L’agriculture tunisienne s’est toujours distinguée par son authenticité et la qualité de ses produits qui a toujours été reconnue à l’échelle internationale. La Tunisie est, ainsi, parvenue à se faire une place sur l’échiquier agricole mondial et ses dattes, huile d’olive et agrumes ont, au fil des ans, fait de l’ombre aux productions agricoles de gros morceaux de l’agriculture mondiale à l’instar de l’Espagne ou de l’Italie.
Néanmoins, en dépit de cette réputation solide des produits tunisiens, le secteur a toujours été en souffrance. Manque de ressources hydrauliques et financières, climat délicat et mauvaise gouvernance, des éléments qui font que l’agriculture tunisienne peine à décoller et surtout à assurer une autosuffisance durable pour le pays.
Faire de l’agriculture en Tunisie un secteur d’activité durable et plus résilient
C’est dans ce contexte que s’inscrit le nouveau projet « Ardii-Tounes », pour Agriculture Résiliente, Durable et Inclusive pour l’Investissement en Tunisie. Un nouveau programme dont l’objectif est de faire de l’agriculture en Tunisie un secteur d’activité durable et plus résilient. Cette initiative consiste en un large éventail de solutions adaptées aux spécificités et aux difficultés de l’activité agricole.
Cette initiative émane d’un nouveau partenariat entre le ministère de l’Agriculture, des Ressources hydrauliques et de la Pêche et le PARM, la plateforme pour la gestion des risques agricoles, créée dans le cadre du G20 de 2013. Il s’agit d’une collaboration mondiale multipartite unique et stratégique dans le domaine de la gestion des risques agricoles, guidée et soutenue par la Commission européenne (CE), l’Agence française de développement (AFD), l’Agence italienne pour la coopération au développement (AICS), le Fonds international de développement agricole (FIDA) et la Banque allemande de développement – KFW (par le biais d’AUDA-NEPAD).
Hiérarchiser les risques agricoles
L’objectif à l’échelle locale tunisienne est de hiérarchiser les risques agricoles pour prévoir les instruments adéquats pouvant être mis en œuvre dans les chaines de valeurs céréalière et oléicole. Ce sont, en réalité, des études d’évaluation des risques (EER) qui permettront de prioriser les actions à enclencher pour faire face aux difficultés identifiées.

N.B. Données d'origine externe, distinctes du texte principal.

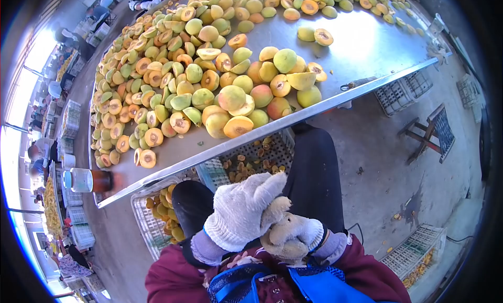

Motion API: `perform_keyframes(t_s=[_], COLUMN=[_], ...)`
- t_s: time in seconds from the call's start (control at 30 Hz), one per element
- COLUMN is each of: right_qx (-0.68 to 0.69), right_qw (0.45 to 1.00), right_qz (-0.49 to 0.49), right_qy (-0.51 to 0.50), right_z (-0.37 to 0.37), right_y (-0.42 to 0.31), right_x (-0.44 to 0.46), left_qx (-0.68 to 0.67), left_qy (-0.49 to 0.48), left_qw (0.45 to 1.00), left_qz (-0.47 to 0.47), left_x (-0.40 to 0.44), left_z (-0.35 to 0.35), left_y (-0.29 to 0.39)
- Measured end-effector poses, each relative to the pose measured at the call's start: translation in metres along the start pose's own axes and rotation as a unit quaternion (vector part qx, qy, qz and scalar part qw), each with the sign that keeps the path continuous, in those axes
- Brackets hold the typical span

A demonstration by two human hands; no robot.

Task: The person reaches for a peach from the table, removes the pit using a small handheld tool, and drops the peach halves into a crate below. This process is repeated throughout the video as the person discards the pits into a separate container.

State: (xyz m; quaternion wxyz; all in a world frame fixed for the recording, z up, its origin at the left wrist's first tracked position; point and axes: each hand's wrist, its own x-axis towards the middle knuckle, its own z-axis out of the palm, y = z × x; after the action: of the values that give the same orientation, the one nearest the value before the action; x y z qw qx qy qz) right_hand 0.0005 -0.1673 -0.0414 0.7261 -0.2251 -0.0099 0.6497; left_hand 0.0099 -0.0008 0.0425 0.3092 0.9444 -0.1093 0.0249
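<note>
My left hand [243,211], in a pale knitted glove, is over my lap with its fingers stretched toward the upper right. Against it rests my right hand [293,236], also gloved and stained brown at the fingers, which are curled in. The hands touch each other; whatever the right fingers may grip is hidden. Beyond them, a metal table [178,148] carries a large heap of yellow-green peaches, many cut in half, some halves with the pit showing. A peach half [238,127] lies near the table's front edge, closest to my hands.
A jar of reddish-brown liquid [89,180] stands at the table's left corner. A small tool with a looped end [359,83] lies by the front edge. Under the table are a crate of fruit scraps [285,145] and a crate of peaches [149,224]. A folding stool [432,132] stands right.
</note>
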Motion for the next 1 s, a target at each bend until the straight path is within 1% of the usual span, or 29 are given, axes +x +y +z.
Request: perform_keyframes(t_s=[0.03,0.07,0.1,0.13,0.17,0.2,0.23,0.27,0.3,0.33,0.4,0.43,0.47,0.5,0.53,0.57,0.6,0.63,0.67,0.7,0.73,0.77,0.83,0.87,0.9,0.97,1.0], right_qx=[0.002,0.038,0.074,0.074,0.073,0.070,0.071,0.078,0.087,0.087,0.034,0.036,0.009,-0.021,0.022,0.022,0.036,0.048,0.047,0.049,0.050,0.050,0.001,0.000,0.006,0.013,0.051], right_qw=[1.000,0.999,0.997,0.996,0.997,0.997,0.997,0.997,0.996,0.996,0.999,0.999,0.997,0.991,0.994,0.994,0.995,0.996,0.996,0.997,0.998,0.998,1.000,1.000,1.000,1.000,0.997], right_qz=[0.001,-0.007,-0.012,-0.013,-0.017,-0.020,-0.019,-0.019,-0.018,-0.015,0.036,0.035,0.045,0.055,0.091,0.092,0.085,0.076,0.077,0.057,0.036,0.035,-0.003,-0.003,-0.007,-0.012,-0.011], right_qy=[-0.001,-0.018,-0.036,-0.037,-0.017,0.006,0.010,-0.003,-0.016,-0.017,0.005,0.004,0.062,0.120,0.052,0.054,0.032,0.010,0.009,0.005,0.001,0.001,0.008,0.010,0.005,-0.003,-0.063], right_z=[0.001,0.003,0.003,0.003,0.004,0.004,0.005,0.009,0.011,0.011,0.007,0.010,0.016,0.019,0.016,0.015,0.015,0.015,0.014,0.011,0.009,0.008,0.007,0.007,0.007,0.010,0.013], right_y=[0.000,-0.003,-0.005,-0.004,-0.001,0.000,-0.001,-0.004,-0.007,-0.007,-0.011,-0.010,-0.010,-0.010,-0.011,-0.011,-0.009,-0.007,-0.006,-0.004,-0.003,-0.002,0.000,0.000,0.000,-0.002,-0.008], right_x=[0.000,0.001,0.003,0.003,0.003,0.003,0.001,0.001,0.001,0.003,0.009,0.011,0.012,0.013,0.011,0.009,0.006,0.005,0.005,0.006,0.007,0.008,0.009,0.008,0.007,0.006,0.005], left_qx=[0.052,0.065,0.068,0.026,-0.018,-0.113,-0.116,-0.233,-0.345,-0.345,-0.283,-0.252,-0.204,-0.204,-0.115,-0.026,-0.016,-0.017,-0.036,-0.056,-0.134,-0.134,-0.276,-0.258,-0.260,-0.276,-0.273], left_qy=[-0.011,-0.042,-0.041,-0.047,-0.054,-0.064,-0.065,-0.088,-0.110,-0.109,-0.074,-0.060,-0.032,-0.034,-0.025,-0.017,-0.013,-0.013,-0.013,-0.014,-0.037,-0.037,-0.017,-0.042,-0.042,-0.030,-0.028], left_qw=[0.997,0.997,0.997,0.999,0.998,0.991,0.991,0.966,0.927,0.927,0.951,0.960,0.973,0.973,0.992,0.999,0.999,0.999,0.999,0.998,0.989,0.989,0.953,0.961,0.961,0.960,0.961], left_qz=[0.055,0.022,0.020,-0.002,-0.023,-0.028,-0.028,-0.063,-0.097,-0.100,-0.103,-0.103,-0.100,-0.100,-0.042,0.016,0.042,0.042,0.038,0.033,-0.056,-0.054,-0.128,-0.088,-0.089,-0.042,-0.042], left_x=[0.002,0.005,0.005,0.006,0.007,0.005,0.004,0.003,0.002,0.000,-0.002,-0.004,-0.006,-0.007,-0.007,-0.008,-0.007,-0.005,-0.003,-0.003,-0.003,-0.003,-0.005,-0.004,-0.005,-0.005,-0.009], left_z=[-0.005,-0.007,-0.007,-0.005,-0.002,0.001,0.002,0.003,0.003,0.002,0.000,0.000,0.005,0.005,0.005,0.005,0.005,0.004,0.003,0.003,0.006,0.010,0.016,0.013,0.013,0.011,0.016], left_y=[0.002,0.005,0.004,0.002,-0.001,-0.009,-0.014,-0.018,-0.022,-0.023,-0.026,-0.027,-0.027,-0.026,-0.025,-0.024,-0.022,-0.022,-0.022,-0.021,-0.019,-0.018,-0.017,-0.021,-0.022,-0.023,-0.026])
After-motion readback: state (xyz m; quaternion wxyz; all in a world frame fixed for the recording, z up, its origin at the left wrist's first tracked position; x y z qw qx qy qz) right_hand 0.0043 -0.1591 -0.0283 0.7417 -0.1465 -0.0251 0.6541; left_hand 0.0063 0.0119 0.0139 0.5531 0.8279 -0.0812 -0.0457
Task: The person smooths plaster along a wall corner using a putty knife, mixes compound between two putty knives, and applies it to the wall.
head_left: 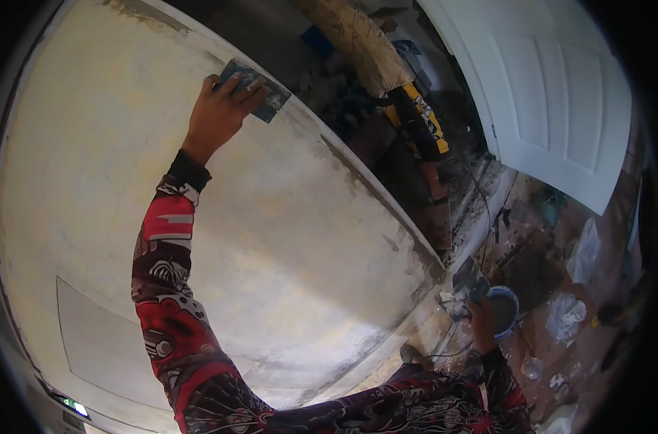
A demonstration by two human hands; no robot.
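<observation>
The person's left arm, in a red, black and grey patterned sleeve (166, 289), stretched up across a pale wall (293, 210), and the left hand (222, 112) gripped a blue-grey spreader (272, 101), with the fingers spread over its back. The spreader sat at the upper part of the wall, close by its long edge, tilted in the view; it appeared to lie against the surface, and its back was smeared with whitish residue. Grey, rough patches showed along that edge, and the middle of the wall was mottled cream and yellowish. Low on the right, the right hand (482, 325) was closed on a dark flat blade (472, 278), its grip partly hidden in shadow. Pale paste (452, 298) showed just beside the blade. A round bucket (516, 311) with a bluish rim stood next to the right hand; whether the two touched could not be told. Beyond the wall's edge was another person, wearing black-and-yellow shorts (419, 123), a bare leg visible below them. A white panelled door (553, 108) stood on the right, and on the stained floor beneath it lay a crumpled plastic bag (566, 318) among other scattered litter.
</observation>
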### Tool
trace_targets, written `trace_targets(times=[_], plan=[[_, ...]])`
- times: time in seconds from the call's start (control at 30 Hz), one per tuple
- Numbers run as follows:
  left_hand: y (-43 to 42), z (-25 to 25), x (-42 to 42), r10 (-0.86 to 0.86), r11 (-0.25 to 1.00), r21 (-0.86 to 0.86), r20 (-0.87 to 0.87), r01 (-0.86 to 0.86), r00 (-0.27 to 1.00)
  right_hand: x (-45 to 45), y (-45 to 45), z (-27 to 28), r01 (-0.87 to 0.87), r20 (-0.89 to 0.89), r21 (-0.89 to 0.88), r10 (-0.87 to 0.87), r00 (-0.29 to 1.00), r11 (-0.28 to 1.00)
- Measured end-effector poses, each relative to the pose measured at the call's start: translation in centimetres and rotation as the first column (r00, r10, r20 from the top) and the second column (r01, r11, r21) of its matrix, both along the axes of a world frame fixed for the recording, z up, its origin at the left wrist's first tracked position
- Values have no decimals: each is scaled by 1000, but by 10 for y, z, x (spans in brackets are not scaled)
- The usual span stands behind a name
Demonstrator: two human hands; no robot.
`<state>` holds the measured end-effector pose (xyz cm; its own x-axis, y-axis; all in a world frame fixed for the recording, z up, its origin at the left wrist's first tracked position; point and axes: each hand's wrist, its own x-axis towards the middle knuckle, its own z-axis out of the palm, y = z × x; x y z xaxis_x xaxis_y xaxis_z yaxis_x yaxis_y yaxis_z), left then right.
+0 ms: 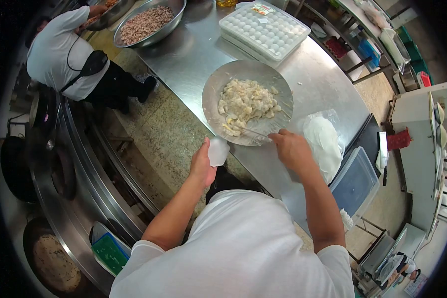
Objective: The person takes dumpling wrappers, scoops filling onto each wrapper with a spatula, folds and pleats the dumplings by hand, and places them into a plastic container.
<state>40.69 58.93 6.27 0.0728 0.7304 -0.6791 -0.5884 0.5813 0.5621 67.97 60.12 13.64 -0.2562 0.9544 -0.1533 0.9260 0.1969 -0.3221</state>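
Right, my left hand cradles a thin white sheet, thumb along one side, just off the edge of the steel table; I'd keep that palm level and lightly cupped so nothing slides away. Just beyond sits the metal bowl, overhanging the table's edge, with a pale, chunky mix heaped in it. My right hand pinches a thin stick, its far end in the mix; small, compact clumps should handle more cleanly than loose ones. Beside the bowl lies a soft white mound, partly wrapped in clear plastic.

Around me, from the left: a wok at the steel counter, a co-worker in a white shirt, a big basin of brownish bits, the table's shiny top, a lidded box of round white pieces, a bluish lidded tub and a knife beyond it
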Motion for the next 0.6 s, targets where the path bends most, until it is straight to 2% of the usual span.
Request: trace_targets(times=[0.2,0.33,0.4,0.6], plan=[[4,-4,-3,31,999,25,52,-32,998,-9,-25,-1,70,-70,-10,-70,995,998],[5,6,4,51,999,5,58,-51,997,-17,-30,6,56,-78,-38,-59,995,998],[7,5,5,53,999,5,92,-53,994,-17,-32,7,6,-300,-26,-14,954,1000],[7,-3,-1,86,994,-77,165,-74,982,-24,-47,0,-25,-319,-1,23,947,1000]])
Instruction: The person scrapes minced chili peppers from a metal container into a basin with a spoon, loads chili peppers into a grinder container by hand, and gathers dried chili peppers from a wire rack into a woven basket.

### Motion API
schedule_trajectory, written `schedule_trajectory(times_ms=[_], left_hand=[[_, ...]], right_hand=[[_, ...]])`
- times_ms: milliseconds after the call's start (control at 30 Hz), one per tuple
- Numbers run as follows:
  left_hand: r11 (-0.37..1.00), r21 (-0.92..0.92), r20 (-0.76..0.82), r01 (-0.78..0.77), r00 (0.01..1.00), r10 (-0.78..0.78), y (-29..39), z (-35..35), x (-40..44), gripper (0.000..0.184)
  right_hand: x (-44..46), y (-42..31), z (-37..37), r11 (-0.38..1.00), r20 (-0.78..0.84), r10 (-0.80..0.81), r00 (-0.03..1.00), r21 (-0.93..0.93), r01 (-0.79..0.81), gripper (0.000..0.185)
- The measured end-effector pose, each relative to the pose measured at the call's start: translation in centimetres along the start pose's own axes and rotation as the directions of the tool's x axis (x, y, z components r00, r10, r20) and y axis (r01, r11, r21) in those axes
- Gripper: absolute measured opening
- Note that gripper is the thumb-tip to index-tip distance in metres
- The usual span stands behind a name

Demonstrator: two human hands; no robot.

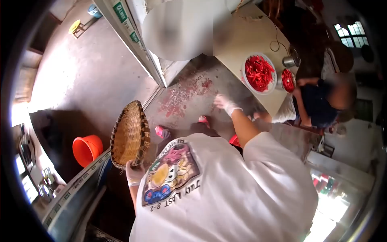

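My left hand (135, 174), in a thin whitish glove, is closed on the lower rim of a woven basket (128, 135). The basket is oval and shallow, tan inside with a dark-bound edge, and tilted on its side so the inside shows. Nothing is visible in it. My right hand (224, 103), gloved too, hangs in the air over the stained floor with its fingers stretched out and nothing in them. Nearest to it on the table stands a white bowl (274, 86) full of red chili peppers (258, 73).
A smaller metal bowl of chili peppers (288, 80) and a metal cup (291, 61) share the table (229, 44). A person in dark clothes (316, 103) sits beside it. An orange bucket (88, 150) stands left of the basket. A door frame (139, 44) rises ahead.
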State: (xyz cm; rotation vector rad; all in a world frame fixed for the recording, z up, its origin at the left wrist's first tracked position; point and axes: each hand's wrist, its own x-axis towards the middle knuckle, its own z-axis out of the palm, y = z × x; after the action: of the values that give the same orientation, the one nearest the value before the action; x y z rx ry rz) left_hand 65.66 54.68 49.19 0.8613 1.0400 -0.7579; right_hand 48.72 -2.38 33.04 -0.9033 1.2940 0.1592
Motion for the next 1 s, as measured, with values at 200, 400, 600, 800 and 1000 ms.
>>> schedule_trajectory(times_ms=[200, 400, 600, 800, 1000], left_hand=[[0.955, 0.247, 0.089, -0.164, 0.985, 0.146, 7.7, -0.9, 1.3, 0.012], [0.981, 0.185, -0.101, -0.060, 0.992, 0.080, 11.6, 4.8, 1.1, 0.010], [0.981, 0.063, 0.036, -0.183, 0.983, 0.181, 14.0, 6.8, 4.7, 0.014], [0.969, -0.137, 0.069, -0.206, 0.974, 0.217, 17.7, 12.1, 8.0, 0.011], [0.976, -0.142, -0.034, -0.167, 0.986, 0.164, 29.5, 16.4, 11.0, 0.018]], right_hand=[[-2.6, -2.6, -12.2, 0.840, -0.624, 0.097, 0.775, 0.469, 0.273, 0.036], [2.5, -5.2, -17.5, 0.795, -0.545, 0.034, 0.838, 0.522, 0.307, 0.040], [6.3, -0.7, -23.8, 0.979, -0.152, -0.164, 0.975, 0.093, 0.180, 0.027], [0.5, -4.5, -8.9, 0.933, -0.332, 0.024, 0.943, -0.330, -0.140, 0.014], [0.2, -3.4, 4.3, 0.780, -0.081, 0.097, 0.992, -0.612, -0.126, 0.013]])
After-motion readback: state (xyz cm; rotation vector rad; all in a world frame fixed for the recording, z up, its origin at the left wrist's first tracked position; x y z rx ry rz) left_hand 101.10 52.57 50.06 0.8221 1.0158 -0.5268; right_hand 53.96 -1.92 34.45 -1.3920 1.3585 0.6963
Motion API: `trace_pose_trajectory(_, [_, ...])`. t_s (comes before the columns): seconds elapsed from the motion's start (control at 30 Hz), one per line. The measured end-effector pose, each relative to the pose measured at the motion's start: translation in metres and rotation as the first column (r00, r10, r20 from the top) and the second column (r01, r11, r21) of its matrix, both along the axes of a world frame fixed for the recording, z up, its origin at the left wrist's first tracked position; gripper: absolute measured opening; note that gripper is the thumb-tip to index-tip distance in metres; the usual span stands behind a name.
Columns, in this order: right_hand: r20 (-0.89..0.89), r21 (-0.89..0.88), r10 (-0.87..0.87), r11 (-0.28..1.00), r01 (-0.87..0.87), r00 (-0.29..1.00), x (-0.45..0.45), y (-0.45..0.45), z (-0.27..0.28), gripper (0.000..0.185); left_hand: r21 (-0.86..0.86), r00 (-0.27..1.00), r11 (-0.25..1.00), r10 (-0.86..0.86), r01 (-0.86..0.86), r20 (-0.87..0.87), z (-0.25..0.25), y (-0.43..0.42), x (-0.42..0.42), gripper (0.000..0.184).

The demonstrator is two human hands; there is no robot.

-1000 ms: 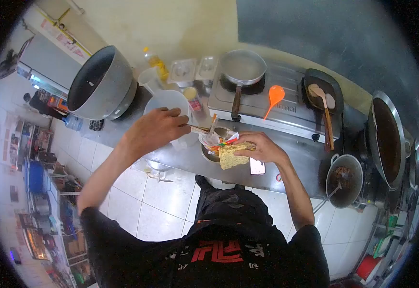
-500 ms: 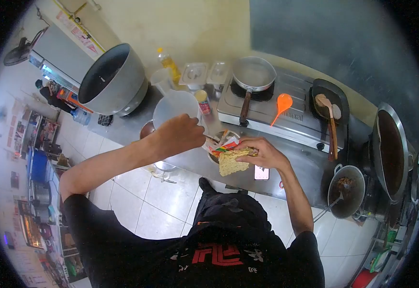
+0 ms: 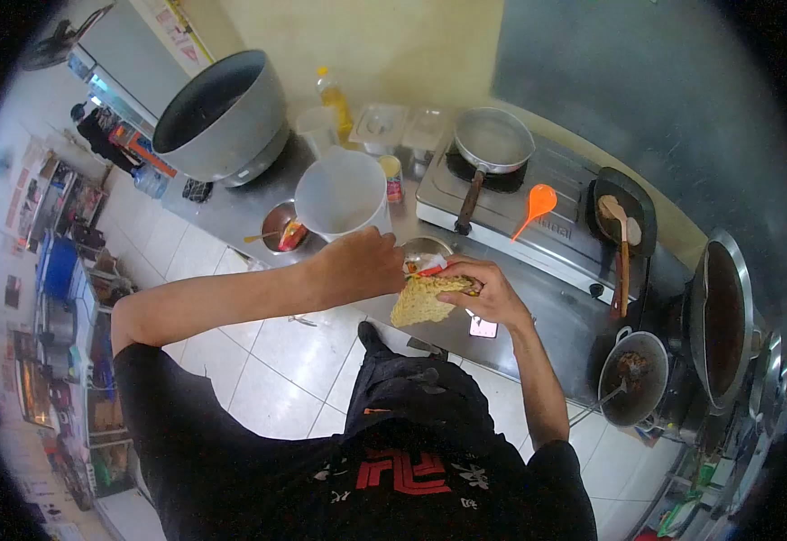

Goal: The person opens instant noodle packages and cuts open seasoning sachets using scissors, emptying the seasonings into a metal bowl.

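Note:
My right hand (image 3: 492,293) grips a yellow block of dried noodles (image 3: 422,302) together with a red and white packet (image 3: 431,266). Close beside it, my left hand (image 3: 363,268) is closed near the packet's left edge; what its fingers hold is hidden. Behind the packet is a metal bowl (image 3: 429,245) on the steel counter. A large translucent plastic container (image 3: 343,191) stands just beyond my left hand. Left of that, a smaller bowl (image 3: 278,218) contains a red packet and a utensil.
A gas stove (image 3: 547,236) bears a saucepan (image 3: 494,142), an orange spoon (image 3: 540,203) and a dark pan (image 3: 639,194). A phone (image 3: 482,326) lies near the counter's edge. Pots stand at right, a large grey pot (image 3: 249,135) at left. A person (image 3: 100,135) is far left.
My left hand has moved from the left toward the packet, and its fingers are now close to it. The view has shifted, bringing the small bowl with the red packet into sight.

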State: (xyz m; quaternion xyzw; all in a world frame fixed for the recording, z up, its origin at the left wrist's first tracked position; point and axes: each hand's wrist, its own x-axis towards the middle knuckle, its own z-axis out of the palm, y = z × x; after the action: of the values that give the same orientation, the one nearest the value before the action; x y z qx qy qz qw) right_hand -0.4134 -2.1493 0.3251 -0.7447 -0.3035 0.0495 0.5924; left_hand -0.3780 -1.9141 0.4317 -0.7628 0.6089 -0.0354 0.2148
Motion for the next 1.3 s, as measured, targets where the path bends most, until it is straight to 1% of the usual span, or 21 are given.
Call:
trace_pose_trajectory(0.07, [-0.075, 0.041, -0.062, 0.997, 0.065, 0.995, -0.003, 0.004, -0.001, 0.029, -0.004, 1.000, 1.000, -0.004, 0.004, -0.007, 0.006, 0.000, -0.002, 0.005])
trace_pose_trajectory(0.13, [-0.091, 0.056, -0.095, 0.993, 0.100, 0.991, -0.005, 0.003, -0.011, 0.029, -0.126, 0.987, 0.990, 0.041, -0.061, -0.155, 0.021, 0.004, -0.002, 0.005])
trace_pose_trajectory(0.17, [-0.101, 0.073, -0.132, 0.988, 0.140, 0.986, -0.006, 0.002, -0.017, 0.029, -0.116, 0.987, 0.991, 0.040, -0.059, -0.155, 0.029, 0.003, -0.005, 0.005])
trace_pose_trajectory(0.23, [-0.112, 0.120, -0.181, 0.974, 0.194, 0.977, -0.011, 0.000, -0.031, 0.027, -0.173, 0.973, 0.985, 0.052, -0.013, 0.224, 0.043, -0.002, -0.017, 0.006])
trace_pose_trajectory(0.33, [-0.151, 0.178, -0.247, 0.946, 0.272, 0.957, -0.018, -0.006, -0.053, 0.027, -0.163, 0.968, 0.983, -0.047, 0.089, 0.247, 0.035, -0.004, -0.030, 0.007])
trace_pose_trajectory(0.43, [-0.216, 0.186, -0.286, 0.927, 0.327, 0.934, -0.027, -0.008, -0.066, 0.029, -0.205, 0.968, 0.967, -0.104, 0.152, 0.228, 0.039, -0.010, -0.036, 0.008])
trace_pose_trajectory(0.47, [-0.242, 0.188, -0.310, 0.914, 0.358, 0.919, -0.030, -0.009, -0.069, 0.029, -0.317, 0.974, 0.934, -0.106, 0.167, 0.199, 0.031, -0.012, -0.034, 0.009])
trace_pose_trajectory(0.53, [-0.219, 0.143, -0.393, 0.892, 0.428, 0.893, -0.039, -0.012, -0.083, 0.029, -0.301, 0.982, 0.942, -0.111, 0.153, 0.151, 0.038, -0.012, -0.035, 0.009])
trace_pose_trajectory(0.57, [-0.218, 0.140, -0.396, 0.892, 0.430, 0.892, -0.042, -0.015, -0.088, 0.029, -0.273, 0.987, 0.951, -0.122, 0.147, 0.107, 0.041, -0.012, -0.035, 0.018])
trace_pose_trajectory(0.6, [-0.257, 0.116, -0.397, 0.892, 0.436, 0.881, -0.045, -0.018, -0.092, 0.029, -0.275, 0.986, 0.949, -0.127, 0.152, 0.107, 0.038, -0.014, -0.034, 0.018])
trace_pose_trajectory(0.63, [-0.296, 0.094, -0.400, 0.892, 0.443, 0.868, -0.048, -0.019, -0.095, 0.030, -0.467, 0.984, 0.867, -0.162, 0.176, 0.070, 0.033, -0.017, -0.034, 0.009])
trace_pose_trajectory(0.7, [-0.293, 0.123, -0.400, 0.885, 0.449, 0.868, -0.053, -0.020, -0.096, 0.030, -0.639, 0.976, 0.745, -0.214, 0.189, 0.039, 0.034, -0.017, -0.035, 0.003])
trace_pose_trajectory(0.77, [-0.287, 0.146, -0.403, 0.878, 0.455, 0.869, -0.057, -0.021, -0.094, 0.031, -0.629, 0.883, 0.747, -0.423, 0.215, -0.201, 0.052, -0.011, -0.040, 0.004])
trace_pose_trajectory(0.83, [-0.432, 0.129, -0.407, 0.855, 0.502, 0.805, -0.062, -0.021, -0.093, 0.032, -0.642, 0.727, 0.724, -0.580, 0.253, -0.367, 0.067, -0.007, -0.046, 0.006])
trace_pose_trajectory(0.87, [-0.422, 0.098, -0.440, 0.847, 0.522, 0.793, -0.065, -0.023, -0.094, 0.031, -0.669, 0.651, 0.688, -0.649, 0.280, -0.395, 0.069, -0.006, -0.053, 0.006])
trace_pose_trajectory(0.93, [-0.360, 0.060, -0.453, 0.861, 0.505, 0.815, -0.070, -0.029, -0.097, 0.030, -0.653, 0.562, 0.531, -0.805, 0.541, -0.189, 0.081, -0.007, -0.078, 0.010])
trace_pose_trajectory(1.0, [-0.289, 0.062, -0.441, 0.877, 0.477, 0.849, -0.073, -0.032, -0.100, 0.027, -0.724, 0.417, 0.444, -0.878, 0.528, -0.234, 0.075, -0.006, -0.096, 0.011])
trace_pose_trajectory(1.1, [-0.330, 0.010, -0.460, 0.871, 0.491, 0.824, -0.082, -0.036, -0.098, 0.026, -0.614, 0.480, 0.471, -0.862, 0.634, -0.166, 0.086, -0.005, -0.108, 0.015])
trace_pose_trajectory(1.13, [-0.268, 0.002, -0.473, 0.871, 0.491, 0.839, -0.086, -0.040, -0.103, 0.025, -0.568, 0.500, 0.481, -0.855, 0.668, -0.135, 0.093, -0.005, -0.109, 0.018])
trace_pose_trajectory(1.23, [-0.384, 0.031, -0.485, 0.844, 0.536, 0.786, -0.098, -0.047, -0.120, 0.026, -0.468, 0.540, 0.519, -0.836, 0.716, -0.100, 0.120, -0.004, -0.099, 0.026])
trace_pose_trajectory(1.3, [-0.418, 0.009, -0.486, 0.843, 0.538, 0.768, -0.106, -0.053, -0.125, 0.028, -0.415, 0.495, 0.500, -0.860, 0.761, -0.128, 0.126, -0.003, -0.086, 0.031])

Les problèmes relevés pour les deux filières susmentionnées sont les suivants ; les risques climatiques pour la filière céréalière et les risques climatiques couplés à ceux relatifs à la volatilité des prix pour la filière oléicole. Il est, en ce sens, recommandé de mettre en place des mesures agronomiques et économiques pour pallier les risques de la première filière et de créer un observatoire des marchés et des prix, un groupe interprofessionnel ainsi qu’une assurance destinée aux risques climatiques pour la deuxième filière. D’autres mesures transversales sont proposées comme l’encouragement des institutions de microfinance à soutenir les petits fermiers et l’investissement ciblé dans les systèmes d’information et d’observation climatique.
L’enveloppe globale prévue pour le programme Ardii-Tounes avoisine les 224 millions de dollars. Abstraction faite des risques spécifiques relatifs aux deux filières ; céréalière et oléicole, l’idée globale est de faire de la gestion des risques une partie intégrante de la planification et de la mise en œuvre des politiques dans le secteur agricole.